И как бы далее не сложилась судьба Атонизма, ясно одно: с миссией Эхнатона в мир действительно вошло новое откровение, и это новое откровение было уже неустранимо. В следующий раз подобное потрясение всех устоев мир испытает только спустя почти полторы тысячи лет в явлении Христа.
И еще одна важная тема, которая очень плохо изучена и о которой мало что можно сказать определенного: связь египетской духовности с индийской и иранской.

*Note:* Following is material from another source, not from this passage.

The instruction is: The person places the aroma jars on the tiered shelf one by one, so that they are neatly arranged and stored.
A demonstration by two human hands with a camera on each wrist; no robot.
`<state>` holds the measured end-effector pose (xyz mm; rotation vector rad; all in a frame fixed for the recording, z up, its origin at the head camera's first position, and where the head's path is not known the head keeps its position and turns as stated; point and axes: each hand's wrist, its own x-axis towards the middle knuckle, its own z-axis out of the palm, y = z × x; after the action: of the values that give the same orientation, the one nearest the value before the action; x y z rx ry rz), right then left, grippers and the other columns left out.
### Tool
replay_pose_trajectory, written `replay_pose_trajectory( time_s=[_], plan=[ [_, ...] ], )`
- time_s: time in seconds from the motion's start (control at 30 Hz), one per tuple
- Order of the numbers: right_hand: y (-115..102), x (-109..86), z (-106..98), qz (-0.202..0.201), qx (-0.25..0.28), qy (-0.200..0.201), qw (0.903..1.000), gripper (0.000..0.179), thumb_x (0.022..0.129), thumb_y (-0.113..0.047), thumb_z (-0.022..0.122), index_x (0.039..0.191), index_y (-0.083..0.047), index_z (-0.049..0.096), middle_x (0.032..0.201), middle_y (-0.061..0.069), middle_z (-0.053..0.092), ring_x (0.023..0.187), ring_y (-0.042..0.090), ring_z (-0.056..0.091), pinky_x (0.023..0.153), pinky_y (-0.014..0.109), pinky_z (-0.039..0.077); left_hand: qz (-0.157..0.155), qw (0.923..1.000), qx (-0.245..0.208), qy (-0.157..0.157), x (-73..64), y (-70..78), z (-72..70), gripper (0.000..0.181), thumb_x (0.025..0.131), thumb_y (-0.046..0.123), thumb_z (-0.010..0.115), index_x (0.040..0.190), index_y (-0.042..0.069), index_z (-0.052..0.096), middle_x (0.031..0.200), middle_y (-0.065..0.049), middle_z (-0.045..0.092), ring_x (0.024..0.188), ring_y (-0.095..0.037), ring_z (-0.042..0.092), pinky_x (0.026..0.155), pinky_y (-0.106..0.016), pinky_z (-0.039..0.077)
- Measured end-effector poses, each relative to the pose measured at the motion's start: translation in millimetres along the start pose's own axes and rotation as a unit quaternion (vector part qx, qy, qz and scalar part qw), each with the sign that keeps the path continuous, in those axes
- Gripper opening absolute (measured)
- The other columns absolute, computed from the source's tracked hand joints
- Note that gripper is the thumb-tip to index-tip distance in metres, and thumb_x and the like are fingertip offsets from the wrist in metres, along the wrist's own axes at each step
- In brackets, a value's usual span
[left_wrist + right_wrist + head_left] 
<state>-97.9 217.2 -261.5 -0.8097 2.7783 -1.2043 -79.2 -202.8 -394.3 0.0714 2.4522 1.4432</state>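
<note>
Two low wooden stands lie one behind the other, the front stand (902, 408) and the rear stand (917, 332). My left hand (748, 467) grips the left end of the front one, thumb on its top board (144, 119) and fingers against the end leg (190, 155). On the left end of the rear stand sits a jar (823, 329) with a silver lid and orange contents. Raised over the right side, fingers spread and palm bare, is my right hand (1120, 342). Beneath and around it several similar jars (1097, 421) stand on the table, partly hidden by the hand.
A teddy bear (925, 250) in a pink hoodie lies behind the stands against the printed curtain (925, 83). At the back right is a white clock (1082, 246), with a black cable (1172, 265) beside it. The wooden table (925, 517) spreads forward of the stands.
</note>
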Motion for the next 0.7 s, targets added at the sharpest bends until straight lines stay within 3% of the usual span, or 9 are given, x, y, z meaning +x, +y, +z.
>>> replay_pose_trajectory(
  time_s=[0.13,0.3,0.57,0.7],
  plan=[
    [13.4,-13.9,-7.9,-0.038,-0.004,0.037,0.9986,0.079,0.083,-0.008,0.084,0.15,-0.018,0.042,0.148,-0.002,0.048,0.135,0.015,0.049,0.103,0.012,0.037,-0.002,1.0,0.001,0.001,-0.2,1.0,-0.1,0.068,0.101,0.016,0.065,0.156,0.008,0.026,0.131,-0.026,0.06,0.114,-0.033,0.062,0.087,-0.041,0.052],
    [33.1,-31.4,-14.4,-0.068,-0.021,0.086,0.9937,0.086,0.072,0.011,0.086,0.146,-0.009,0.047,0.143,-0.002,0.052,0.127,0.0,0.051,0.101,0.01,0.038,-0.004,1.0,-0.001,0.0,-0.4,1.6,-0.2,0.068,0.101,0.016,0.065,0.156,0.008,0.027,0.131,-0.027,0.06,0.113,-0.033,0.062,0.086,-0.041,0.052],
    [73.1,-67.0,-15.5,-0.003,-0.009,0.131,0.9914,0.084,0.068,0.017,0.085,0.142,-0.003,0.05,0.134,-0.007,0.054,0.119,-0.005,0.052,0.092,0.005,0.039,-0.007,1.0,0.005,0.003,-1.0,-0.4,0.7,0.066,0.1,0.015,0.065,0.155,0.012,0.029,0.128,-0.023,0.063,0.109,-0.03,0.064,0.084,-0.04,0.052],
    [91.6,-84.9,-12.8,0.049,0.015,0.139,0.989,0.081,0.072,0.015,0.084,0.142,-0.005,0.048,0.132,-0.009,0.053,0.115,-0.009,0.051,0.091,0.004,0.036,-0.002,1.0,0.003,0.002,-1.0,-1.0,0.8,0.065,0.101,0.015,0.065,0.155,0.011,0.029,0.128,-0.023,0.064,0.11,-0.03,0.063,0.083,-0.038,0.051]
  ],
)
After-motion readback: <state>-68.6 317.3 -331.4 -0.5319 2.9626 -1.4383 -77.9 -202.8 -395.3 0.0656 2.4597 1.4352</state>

Ясно лишь то, что Атонизм – совершенно явно арийский тип духовности (кстати, вполне возможно, что Эхнатон в юности жил и воспитывался в индо-хурритском царстве Митанни), и что Атон и арийские боги весьма комплиментарны.
Во всяком случае то, например, что одним из артефактов Атонизма являлись неугасающие огневые жертвенники (как и в Зороастризме), а центральное духовное зороастрийское понятие Аша практически идентично египетскому понятию Маат, заставляет задуматься.
Что же касается судьбы 103-го псалма и гипотезы о жрецах Атона, с которыми могла быть связана история «исхода», то и здесь вопросов конечно гораздо более, чем ответов. Ничего сколько-нибудь убедительного сказать на этот счет нельзя. Кроме одного – удивительной целостности и законченности всей картины, если обозреть ее, отойдя на несколько шагов назад.
Судите сами: величайший на земле переворот Атонизма исторически совпадает по времени с появлением столь странной и загадочной общности как Израиль. Эта общность строит свою идеологическую концепцию на «выходе из Египта», и при том, что яростно отвергает духовные основания Египта, удерживает в себе массу египетских черт и массово использует в своем культе египетские заимствования. Наконец, спустя более чем тысячу лет именно в эту общность приходит (и) Богочеловек Христос, который апеллируя к её культу, взрывает его изнутри учением, которое изумительно близко во всём учению Эхнатона.
Как бы то ни было, перед нами воистину величайшая загадка мировой истории. И если мы не в силах сегодня её разгадать, то хотя иметь в виду этот огромный знак вопроса и предпринимать такие попытки – просто обязаны.